La vérité menteuse
La vérité menteuse
Charis Raptis
Dans son écrit testamentaire, « Préface à l’édition anglaise du Séminaire XI », Lacan déclare avoir laissé la passe « à la disposition de ceux qui se risquent à témoigner au mieux de la vérité menteuse[1] ».
C’est avec ces mots que Lacan épingle ce que Jacques-Alain Miller appelle « la passe du parlêtre ». Étonnant déplacement: dans la doctrine classique de la passe, le sujet est supposé témoigner d’un savoir alors que le parlêtre ne peut témoigner que d’une vérité menteuse; c’est-à-dire, d’un savoir en tant qu’élucubration, en tant que fiction structurée comme une vérité[2].
À la fin de l’enseignement de Lacan, nous explique Miller, la vérité rencontre la question du réel par la catégorie de l’impossible et n’entre ainsi dans le réel qu’à se faire menteuse. L’impossible constitue une sorte de dé-limitation entre le vrai et le réel; un réel qui est de toujours rencontré sous les espèces de l’impossible à dire lié à l’incompatibilité de la parole soit avec l’aveu du désir soit avec le feu de la pulsion[3].
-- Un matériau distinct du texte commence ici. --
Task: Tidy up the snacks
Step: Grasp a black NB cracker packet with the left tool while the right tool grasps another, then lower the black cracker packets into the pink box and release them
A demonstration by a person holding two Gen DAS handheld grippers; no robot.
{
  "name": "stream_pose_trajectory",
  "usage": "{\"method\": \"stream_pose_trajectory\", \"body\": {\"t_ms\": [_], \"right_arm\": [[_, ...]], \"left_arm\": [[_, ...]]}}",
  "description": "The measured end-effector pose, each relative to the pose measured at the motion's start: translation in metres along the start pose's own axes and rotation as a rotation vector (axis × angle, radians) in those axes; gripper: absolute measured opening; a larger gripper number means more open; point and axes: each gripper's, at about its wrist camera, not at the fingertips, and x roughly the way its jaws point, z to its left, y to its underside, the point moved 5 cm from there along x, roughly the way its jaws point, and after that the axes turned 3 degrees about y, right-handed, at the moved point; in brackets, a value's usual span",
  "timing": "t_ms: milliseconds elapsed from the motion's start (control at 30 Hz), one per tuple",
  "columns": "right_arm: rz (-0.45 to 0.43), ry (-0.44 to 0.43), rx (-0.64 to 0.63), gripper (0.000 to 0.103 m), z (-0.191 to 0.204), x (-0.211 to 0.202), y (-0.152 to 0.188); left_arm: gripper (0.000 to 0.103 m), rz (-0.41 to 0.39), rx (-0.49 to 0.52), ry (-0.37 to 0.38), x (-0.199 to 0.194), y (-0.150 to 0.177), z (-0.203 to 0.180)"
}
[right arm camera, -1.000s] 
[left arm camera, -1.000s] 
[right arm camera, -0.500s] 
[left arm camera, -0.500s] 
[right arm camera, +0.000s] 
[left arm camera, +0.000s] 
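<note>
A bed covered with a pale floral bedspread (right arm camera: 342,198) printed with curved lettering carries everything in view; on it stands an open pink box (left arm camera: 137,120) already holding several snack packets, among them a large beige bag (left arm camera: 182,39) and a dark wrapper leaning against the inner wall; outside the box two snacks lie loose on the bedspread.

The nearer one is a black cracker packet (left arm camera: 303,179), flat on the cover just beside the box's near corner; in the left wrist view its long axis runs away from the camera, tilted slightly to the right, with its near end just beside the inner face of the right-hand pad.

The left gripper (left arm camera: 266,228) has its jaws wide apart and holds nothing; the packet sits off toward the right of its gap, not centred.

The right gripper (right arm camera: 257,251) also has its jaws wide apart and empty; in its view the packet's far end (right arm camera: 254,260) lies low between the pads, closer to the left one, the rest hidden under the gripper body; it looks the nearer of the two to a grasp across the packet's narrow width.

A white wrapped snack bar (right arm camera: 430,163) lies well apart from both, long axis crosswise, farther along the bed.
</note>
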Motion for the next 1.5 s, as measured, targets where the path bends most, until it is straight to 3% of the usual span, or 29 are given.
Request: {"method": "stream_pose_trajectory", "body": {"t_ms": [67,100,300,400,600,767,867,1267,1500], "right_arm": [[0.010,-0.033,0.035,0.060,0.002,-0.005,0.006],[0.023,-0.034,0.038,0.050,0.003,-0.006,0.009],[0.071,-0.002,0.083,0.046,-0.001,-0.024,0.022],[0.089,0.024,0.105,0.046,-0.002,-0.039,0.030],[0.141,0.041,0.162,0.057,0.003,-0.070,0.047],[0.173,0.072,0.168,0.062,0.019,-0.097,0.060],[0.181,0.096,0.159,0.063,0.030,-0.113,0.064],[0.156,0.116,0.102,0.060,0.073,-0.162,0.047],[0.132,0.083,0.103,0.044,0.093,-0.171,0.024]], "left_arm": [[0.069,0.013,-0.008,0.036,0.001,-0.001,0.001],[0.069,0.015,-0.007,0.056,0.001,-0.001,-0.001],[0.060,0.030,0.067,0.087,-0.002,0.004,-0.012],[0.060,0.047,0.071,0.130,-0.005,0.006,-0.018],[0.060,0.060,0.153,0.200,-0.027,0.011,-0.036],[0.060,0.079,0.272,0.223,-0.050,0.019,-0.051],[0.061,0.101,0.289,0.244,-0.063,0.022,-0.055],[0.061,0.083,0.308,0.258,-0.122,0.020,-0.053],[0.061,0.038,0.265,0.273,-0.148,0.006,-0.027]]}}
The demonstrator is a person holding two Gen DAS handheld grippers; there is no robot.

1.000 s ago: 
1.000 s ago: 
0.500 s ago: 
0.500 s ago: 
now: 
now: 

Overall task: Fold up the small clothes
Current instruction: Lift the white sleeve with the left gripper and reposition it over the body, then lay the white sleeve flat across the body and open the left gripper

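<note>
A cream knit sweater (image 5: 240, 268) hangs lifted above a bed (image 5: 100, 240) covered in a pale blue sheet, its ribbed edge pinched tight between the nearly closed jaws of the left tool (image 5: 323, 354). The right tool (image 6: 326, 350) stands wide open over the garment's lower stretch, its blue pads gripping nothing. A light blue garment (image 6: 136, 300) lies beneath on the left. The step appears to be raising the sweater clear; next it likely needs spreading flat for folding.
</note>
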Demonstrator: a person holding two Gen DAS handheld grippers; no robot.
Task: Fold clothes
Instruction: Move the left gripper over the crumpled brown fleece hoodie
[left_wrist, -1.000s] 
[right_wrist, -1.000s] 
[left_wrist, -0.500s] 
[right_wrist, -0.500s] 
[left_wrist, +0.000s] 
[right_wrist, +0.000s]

À cet égard, comme précise Bernard Seynhaeve, l’urgence qui pousse le parlêtre consiste « à tendre vers la vérité que recèle le réel[4] », une vérité rétive au signifiant. Dans cette perspective, un analyste, ce serait quelqu’un qui saurait serrer le décalage entre vérité et réel; et la passe, ce serait le moyen analytique de faire passe de l’impasse de l’impossible à dire, ou à hystoriser – de l’invraisemblable de la jouissance.
1 Lacan, J., « Préface à l’édition anglaise du Séminaire XI », The Lacanian Review 6, NLS, Paris, 2018, p. 24.
2 Miller, J.-A., « La passe du parlêtre », ibid., p. 134.
3 Miller, J.-A., « L’esp d’un lapsus », ibid., p. 70.
4 Seynhaeve, B., « Argument du congrès 2019 de la NLS », ibid., p. 20.